Published online Feb 27, 2024. doi: 10.4240/wjgs.v16.i2.396
Peer-review started: August 25, 2023
First decision: September 29, 2023
Revised: November 5, 2023
Accepted: January 19, 2024
Article in press: January 19, 2024
Published online: February 27, 2024
Processing time: 184 Days and 12.1 Hours
The efficacy of neoadjuvant chemotherapy (NAC) in advanced gastric cancer (GC) is still a controversial issue.
To find factors associated with chemosensitivity to NAC treatment and to provide the optimal therapeutic strategies for GC patients receiving NAC.

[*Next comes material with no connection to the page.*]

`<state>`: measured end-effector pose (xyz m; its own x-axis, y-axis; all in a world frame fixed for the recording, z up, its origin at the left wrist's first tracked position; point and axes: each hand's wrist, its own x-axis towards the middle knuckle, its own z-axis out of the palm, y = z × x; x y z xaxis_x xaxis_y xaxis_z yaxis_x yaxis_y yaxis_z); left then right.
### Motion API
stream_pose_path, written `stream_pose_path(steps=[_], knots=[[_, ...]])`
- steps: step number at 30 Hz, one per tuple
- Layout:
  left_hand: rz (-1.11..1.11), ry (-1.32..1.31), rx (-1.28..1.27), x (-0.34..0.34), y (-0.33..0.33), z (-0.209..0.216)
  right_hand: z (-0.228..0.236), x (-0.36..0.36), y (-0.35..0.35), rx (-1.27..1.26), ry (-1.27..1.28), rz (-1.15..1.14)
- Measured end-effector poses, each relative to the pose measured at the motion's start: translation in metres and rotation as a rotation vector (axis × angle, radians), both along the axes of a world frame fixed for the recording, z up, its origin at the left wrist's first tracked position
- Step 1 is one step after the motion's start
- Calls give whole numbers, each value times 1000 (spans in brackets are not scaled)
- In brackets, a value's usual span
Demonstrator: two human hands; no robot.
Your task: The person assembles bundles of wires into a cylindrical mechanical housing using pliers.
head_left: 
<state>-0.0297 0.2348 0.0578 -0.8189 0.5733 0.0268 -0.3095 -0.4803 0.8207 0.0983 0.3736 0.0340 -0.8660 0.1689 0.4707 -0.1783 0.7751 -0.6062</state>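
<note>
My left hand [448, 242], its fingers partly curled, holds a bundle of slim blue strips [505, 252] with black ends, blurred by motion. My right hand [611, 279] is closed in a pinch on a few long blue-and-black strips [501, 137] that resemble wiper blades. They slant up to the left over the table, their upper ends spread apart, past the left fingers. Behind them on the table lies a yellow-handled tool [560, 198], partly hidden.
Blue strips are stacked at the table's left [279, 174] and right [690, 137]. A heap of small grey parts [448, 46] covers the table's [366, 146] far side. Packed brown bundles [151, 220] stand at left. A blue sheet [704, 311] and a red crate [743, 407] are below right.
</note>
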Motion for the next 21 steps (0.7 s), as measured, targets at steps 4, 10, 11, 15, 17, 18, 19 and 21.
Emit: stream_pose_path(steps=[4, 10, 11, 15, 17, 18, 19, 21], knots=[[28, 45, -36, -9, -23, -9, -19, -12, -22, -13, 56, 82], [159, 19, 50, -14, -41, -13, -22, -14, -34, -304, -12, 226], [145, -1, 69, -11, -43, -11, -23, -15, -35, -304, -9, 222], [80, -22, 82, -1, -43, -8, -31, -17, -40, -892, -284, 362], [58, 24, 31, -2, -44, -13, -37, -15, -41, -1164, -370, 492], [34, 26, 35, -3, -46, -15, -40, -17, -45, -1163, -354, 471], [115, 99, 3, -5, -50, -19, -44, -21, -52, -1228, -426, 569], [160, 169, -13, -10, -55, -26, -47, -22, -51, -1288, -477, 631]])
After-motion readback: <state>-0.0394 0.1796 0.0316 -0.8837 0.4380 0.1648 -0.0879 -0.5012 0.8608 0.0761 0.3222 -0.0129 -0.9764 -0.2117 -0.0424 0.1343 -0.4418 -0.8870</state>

The clinical information was collected from 230 GC patients who received NAC treatment at the Central South University Xiangya School of Medicine Affiliated Haikou Hospital from January 2016 to December 2020. Least absolute shrinkage and selection operator logistic regression analysis was used to find the possible predictors. A nomogram model was employed to predict the response to NAC.
In total 230 patients were finally included in this study, including 154 males (67.0%) and 76 females (33.0%). The mean age was (59.37 ± 10.60) years, ranging from 24 years to 80 years. According to the tumor regression grade standard, there were 95 cases in the obvious response group (grade 0 or grade 1) and 135 cases in the poor response group (grade 2 or grade 3). The obvious response rate was 41.3%. Least absolute shrinkage and selection operator analysis showed that four risk factors significantly related to the efficacy of NAC were tumor location (P < 0.001), histological differentiation (P = 0.001), clinical T stage (P = 0.008), and carbohydrate antigen 724 (P = 0.008). The C-index for the prediction nomogram was 0.806. The calibration curve revealed that the predicted value exhibited good agreement with the actual value. Decision curve analysis showed that the nomogram had a good value in clinical application.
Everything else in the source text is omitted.